No matter what you do as a parent, you will never be able to please everyone and you will drive yourself crazy if you try. I would like to say that I don’t care about what people think about me or my parenting style but that would be false. I do care…I care very much. I, just like many women have doubts about the choices I make and the approval of what I’m doing from others somehow serves as validation that I’m doing the right thing. The more validation that I receive, the better choices I’ve made and the better mom that I am.
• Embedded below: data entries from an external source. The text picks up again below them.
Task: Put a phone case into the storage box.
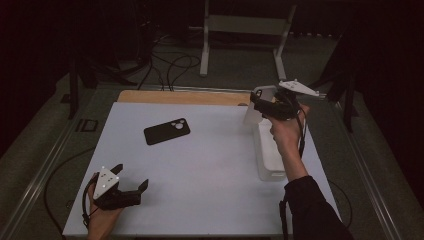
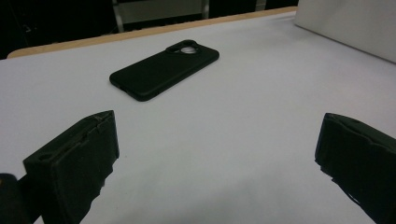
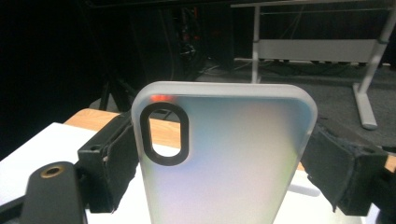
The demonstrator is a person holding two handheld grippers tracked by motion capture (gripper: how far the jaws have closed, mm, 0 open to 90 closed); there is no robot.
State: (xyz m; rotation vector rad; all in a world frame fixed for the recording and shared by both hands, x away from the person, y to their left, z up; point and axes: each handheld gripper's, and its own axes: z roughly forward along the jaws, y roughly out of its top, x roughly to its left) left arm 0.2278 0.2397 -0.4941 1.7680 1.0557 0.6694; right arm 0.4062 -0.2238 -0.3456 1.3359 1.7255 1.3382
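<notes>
A black phone case lies flat on the white table top, left of centre; in the left gripper view the black phone case sits ahead of the jaws. My left gripper rests near the table's front left corner, open and empty, its fingers wide apart. My right gripper is raised at the back right, shut on a frosted translucent phone case. That case stands upright between the jaws, its oval camera cut-out at upper left in the right gripper view.
A white open box stands on the table's right side, under my right forearm. The table's wooden edge runs along the back. Cables and a white metal frame are on the floor beyond.
</notes>
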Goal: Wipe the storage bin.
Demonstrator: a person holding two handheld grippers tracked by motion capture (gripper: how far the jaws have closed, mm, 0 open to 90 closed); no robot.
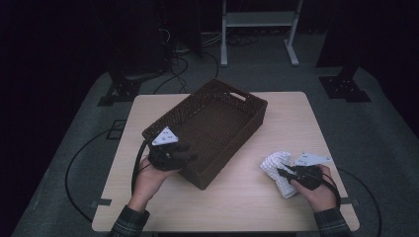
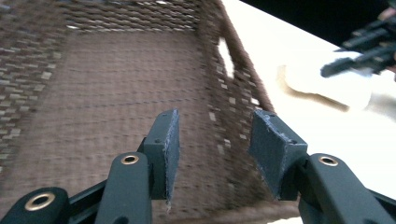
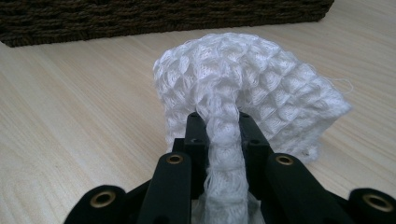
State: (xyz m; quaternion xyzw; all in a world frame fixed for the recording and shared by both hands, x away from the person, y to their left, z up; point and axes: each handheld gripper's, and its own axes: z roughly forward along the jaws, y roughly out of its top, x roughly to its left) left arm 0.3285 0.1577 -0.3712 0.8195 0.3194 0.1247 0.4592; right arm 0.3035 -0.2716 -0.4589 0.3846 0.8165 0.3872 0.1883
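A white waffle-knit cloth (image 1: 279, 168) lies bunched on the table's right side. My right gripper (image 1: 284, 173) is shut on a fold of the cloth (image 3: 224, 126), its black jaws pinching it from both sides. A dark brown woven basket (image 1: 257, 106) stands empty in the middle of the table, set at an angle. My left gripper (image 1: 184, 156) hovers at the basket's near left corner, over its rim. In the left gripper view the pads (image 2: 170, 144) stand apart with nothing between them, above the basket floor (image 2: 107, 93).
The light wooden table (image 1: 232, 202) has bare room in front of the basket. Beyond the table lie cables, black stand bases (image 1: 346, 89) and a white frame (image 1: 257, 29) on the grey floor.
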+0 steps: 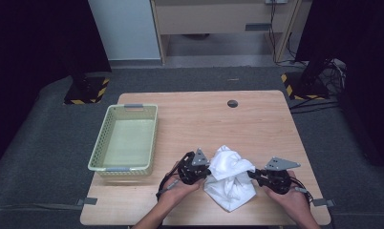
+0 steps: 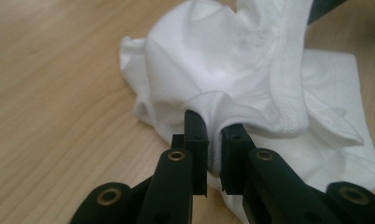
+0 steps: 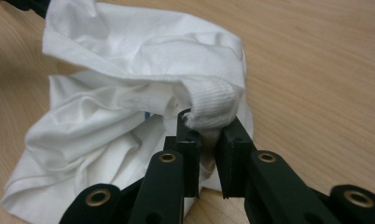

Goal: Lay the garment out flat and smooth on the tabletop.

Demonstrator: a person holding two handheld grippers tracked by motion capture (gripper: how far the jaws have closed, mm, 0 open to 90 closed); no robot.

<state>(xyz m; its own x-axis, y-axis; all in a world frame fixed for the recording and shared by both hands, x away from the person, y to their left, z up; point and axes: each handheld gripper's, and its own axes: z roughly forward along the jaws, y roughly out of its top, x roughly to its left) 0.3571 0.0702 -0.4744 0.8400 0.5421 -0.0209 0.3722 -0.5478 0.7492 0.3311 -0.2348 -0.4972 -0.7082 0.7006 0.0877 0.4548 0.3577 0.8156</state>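
Now the wooden table (image 1: 257, 119) carries a green mesh basket (image 1: 125, 138) toward its left edge and a crumpled white garment (image 1: 229, 177) near the front edge, right of centre. Its bulk runs from the front edge away toward the far one, directly between the two hands, equally near both. At its left side, the left gripper (image 2: 215, 140) is clamped on a hemmed fold; at its right side, the right gripper (image 3: 208, 133) pinches a ribbed cuff or band.
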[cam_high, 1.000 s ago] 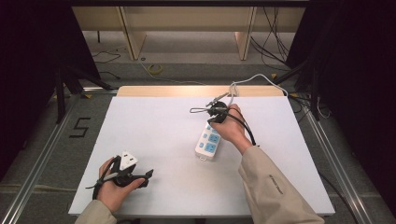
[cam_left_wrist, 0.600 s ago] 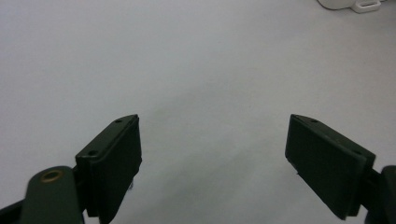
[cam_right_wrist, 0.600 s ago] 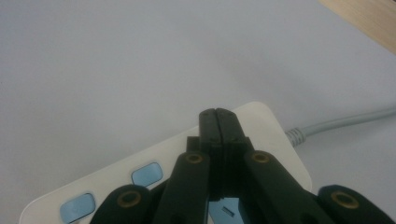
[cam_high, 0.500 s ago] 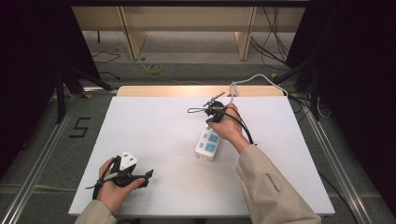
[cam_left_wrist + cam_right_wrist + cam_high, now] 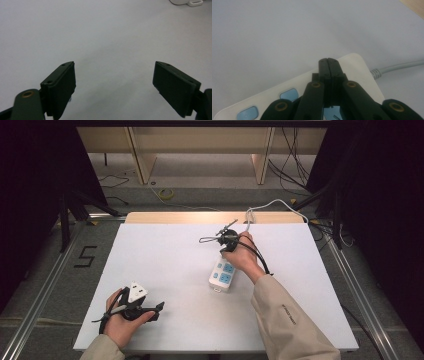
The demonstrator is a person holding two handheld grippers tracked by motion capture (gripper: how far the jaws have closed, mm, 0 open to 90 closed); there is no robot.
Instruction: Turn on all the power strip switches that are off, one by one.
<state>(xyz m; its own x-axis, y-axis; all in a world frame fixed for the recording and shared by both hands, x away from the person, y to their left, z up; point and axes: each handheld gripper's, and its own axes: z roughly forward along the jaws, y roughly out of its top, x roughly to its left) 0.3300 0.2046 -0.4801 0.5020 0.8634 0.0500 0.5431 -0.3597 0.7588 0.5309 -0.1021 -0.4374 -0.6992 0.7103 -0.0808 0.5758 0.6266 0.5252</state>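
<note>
Setting is reading as a lab or test room. A white bench [image 5: 165, 265] is standing alone on grey carpet, framed by metal rails [image 5: 42, 292] running along the floor. Black curtains [image 5: 30, 180] are hanging on both sides. Loose cables [image 5: 292, 157] are lying about behind, and a taped numeral "5" [image 5: 86, 256] is marking the floor.

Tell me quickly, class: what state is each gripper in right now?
Left gripper: open, nothing between its jaws.
Right gripper: shut, empty, over the power strip.
</note>
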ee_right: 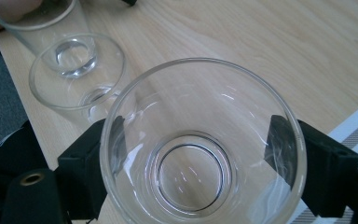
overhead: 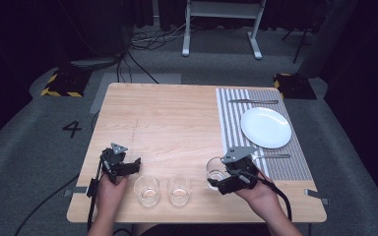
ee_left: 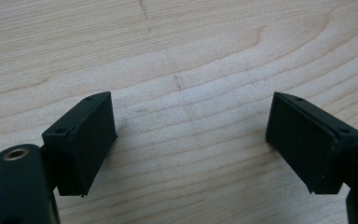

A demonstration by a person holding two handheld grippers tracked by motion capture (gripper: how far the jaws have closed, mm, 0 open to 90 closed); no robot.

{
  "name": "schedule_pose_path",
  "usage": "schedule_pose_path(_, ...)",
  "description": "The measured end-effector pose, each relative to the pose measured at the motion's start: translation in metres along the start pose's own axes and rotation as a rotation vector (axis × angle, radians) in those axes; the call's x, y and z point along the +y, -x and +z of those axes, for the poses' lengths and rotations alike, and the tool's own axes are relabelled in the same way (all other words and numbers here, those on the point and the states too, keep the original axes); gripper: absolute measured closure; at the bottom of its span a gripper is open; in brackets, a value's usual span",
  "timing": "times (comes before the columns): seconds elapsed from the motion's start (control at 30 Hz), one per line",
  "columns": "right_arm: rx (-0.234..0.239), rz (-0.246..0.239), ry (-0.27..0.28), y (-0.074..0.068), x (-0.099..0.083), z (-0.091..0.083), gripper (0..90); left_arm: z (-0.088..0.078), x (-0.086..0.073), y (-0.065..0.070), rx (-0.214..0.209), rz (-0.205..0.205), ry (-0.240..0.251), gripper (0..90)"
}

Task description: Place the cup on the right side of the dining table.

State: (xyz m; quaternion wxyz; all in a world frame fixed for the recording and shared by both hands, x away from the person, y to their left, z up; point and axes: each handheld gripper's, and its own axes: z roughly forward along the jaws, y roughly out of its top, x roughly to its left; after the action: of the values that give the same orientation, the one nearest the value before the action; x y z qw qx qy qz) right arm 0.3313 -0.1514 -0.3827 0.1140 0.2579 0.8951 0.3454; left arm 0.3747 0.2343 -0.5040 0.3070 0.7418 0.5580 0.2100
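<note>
Nearest the camera, on pale wood-grain bench [overhead: 177, 118], left tool [overhead: 123, 164] is held wide open over bare wood. Two clear round glasses [overhead: 146, 189] [overhead: 179, 190] stand untouched beside it. Third glass [ee_right: 200, 144] looks clamped between right tool [overhead: 234, 178] jaws, by striped placemat [overhead: 236, 118]. Probably early days, most still left.

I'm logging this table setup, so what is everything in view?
glasses: 3, clear, front edge of table; left, middle, right one between the right gripper's fingers
plate: 1, white, on placemat
placemat: 1, grey and white striped, table's right side
cutlery: 2, metal, one piece beyond the plate, one nearer
table: 1, light wood
left gripper: black, open, over bare wood
right gripper: black, around right glass
hands: 2, left, right
</note>
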Motion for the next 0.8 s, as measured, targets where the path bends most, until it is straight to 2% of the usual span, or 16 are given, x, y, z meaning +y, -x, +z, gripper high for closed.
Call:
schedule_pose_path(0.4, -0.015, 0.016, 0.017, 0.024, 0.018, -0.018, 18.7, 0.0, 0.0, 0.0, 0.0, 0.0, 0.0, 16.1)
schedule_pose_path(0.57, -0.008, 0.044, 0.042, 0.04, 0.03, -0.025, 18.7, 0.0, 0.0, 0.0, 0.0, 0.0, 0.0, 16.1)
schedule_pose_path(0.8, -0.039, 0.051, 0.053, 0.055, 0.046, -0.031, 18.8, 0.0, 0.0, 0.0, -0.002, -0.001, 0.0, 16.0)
There are some who believe that my parenting style is too lax and that I’m not firm enough with my daughter and others who believe that I’m too strict and that the boundaries in place I have in place for my daughter are too much. There are people who laugh at my daughter’s 8 pm bedtime and say its way too early, that they could never put their kids to bed that early, while a whole different group of people is shocked at such a late bedtime. There are friends and family members who are appalled that I would put my daughter in daycare and say that she’s too young and other’s that think that I’m crazy for waiting as long as I did.
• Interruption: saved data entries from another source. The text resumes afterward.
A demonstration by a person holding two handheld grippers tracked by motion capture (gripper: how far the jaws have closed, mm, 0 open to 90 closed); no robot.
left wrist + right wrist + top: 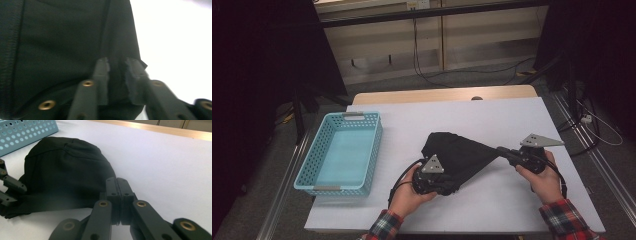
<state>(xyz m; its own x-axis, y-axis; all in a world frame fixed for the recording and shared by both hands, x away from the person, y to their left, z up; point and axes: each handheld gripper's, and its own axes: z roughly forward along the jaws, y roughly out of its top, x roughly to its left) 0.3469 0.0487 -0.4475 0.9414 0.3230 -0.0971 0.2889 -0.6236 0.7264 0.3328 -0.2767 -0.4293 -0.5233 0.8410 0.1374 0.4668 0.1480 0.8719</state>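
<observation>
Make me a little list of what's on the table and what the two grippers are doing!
cloth: black cloth lying bunched on the white table
basket: light blue basket, nothing in it, left of the cloth
left gripper: left gripper at the cloth's near edge, a fold between its jaws
right gripper: right gripper shut, pinching the cloth's right corner

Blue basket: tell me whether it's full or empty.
Empty. In the high view the blue basket shows its bare floor, and the black cloth lies outside it on the table.
</observation>
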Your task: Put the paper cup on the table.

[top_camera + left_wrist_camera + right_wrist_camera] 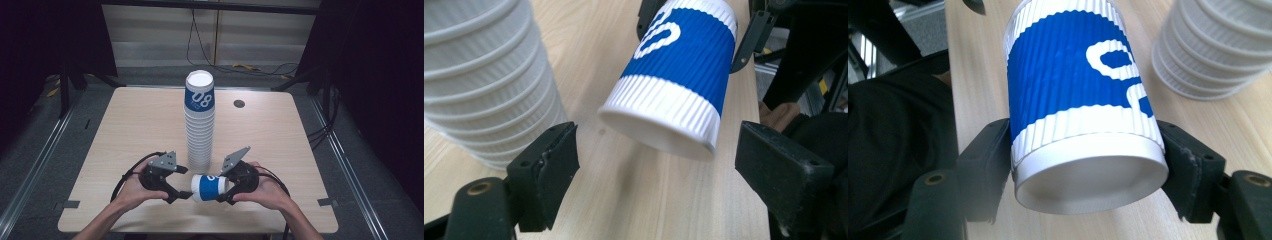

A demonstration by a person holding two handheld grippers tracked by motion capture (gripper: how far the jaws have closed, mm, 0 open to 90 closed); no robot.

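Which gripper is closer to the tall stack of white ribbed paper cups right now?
Neither clearly: the tall stack of white ribbed paper cups rises between them. The left gripper sits open at its base-left; the right gripper, base-right, grips the single blue-banded cup.

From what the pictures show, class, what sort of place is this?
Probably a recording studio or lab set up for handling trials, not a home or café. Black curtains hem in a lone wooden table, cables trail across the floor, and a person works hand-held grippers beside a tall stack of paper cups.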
As much as I care what other people think about me as a parent, one of the reasons that I try not to is because I’ve come to realize that people’s motivations aren’t always pure. Some may disagree with me because my parenting style differs from their own and they can’t even begin to fathom that a style that is different from what they’ve done could actually work. Some are just at a different stage of parenthood than I am and don’t actually remember what they did, but they can say without a doubt that what they did was better than whatever I’m doing! Last, some can be driven by their own insecurities. Comparing is something that we all do as parents. We want our children to thrive in every way possible (which is kind of crazy when you think about it because children are humans and no human can thrive in every way possible) and they may find fault in whatever my parenting method is because my kid is thriving and it makes them question their own parenting.
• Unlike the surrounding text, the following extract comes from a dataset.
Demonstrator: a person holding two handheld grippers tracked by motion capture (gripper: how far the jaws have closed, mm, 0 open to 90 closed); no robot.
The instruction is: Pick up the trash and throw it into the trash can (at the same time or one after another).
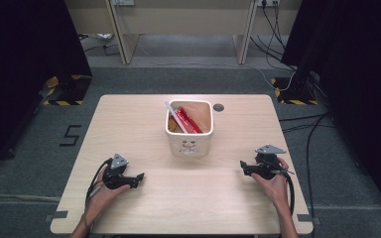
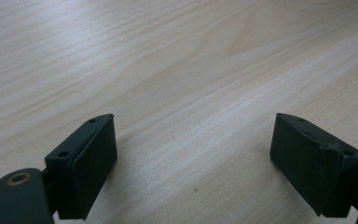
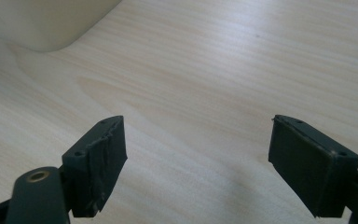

The less I’ve been able to worry about what other people think, the more confident I’ve felt in my own decisions. Rather than being validated by people telling me I’m doing a good job, validation comes from raising a happy child and seeing the benefits that come from nurturing my marriage. I still listen to what others have to say because I don’t know everything about parenting and there is so much that I still have to learn, I just listen differently now and make sure that what they are saying is actually adding value to my experience as a mother as opposed to taking away from it. Whenever the insecure thoughts creep in and I start to question whether or not I’m doing something right based solely on the fact that someone else isn’t doing it, I remind myself that the times that I have parented my own way, I have parented my best way. I remind myself that I can never make everyone happy, nor do I care to make everyone happy. The only two people whose happiness matters to me as it relates to my family are my husband and my daughter. My new parenting style can best be described as whatever works best for me and my family.